EXERCISE OBJECTIVE - Every line below between the one holding "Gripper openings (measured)" and the one holding "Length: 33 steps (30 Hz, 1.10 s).", inclusive, should be copied exactly, and no other line.

DATASET SECTION -
========================================

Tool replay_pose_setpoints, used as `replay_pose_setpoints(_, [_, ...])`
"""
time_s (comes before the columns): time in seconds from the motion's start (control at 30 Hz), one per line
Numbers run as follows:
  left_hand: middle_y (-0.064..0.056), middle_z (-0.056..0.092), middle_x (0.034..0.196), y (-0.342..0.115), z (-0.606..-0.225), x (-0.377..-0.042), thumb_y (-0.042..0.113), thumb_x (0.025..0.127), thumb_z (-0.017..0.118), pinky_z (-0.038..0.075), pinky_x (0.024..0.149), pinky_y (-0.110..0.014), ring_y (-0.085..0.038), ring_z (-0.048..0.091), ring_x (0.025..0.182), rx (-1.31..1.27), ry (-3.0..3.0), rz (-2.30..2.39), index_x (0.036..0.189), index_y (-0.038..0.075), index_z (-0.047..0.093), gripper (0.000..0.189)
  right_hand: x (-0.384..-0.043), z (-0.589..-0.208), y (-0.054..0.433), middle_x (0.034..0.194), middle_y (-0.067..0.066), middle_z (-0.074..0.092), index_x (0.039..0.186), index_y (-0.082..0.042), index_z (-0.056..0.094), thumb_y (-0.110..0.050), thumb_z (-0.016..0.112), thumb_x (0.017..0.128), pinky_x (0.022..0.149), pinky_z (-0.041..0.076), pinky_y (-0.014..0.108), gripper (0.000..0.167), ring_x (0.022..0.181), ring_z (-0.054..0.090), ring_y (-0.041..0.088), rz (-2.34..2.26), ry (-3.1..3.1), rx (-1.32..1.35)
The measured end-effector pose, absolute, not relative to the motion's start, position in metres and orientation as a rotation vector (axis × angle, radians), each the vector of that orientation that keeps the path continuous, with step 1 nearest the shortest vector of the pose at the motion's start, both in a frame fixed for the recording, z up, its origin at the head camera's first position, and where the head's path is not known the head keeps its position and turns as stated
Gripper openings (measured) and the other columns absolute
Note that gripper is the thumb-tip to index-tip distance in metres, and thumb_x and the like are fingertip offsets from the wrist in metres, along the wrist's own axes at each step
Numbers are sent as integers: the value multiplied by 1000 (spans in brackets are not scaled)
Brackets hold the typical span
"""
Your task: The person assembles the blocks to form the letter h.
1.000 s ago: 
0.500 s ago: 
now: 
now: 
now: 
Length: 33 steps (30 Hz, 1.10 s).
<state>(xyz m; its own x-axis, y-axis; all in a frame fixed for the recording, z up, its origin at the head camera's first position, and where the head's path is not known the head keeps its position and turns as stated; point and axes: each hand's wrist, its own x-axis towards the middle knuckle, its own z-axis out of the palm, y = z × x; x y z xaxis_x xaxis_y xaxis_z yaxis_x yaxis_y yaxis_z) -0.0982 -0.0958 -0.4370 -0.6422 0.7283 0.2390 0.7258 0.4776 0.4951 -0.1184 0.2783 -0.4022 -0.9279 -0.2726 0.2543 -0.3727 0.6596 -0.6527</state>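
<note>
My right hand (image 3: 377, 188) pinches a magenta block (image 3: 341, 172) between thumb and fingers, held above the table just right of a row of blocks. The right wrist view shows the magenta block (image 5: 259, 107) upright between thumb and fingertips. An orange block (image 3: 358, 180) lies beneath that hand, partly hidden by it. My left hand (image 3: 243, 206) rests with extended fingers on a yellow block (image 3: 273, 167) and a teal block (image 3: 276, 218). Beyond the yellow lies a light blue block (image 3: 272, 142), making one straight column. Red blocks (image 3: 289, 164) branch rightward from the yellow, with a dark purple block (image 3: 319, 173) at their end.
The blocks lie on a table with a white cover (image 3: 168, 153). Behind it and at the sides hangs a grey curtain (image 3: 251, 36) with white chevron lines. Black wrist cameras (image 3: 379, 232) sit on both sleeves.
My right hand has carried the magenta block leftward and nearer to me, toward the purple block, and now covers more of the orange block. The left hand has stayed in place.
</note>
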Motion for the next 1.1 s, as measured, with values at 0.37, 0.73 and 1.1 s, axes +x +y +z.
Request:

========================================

YOUR SOLUTION -
Gripper openings (measured) and the other columns absolute
Note that gripper is the thumb-tip to index-tip distance in metres, and thumb_x and the like are fingertip offsets from the wrist in metres, along the wrist's own axes at each step
Numbers are sent as integers: the value multiplied by 1000 (spans in brackets are not scaled)
Brackets hold the typical span
"""
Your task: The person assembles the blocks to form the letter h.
1.000 s ago: 
0.500 s ago: 
now: 
now: 
now: 
Length: 33 steps (30 Hz, 1.10 s).

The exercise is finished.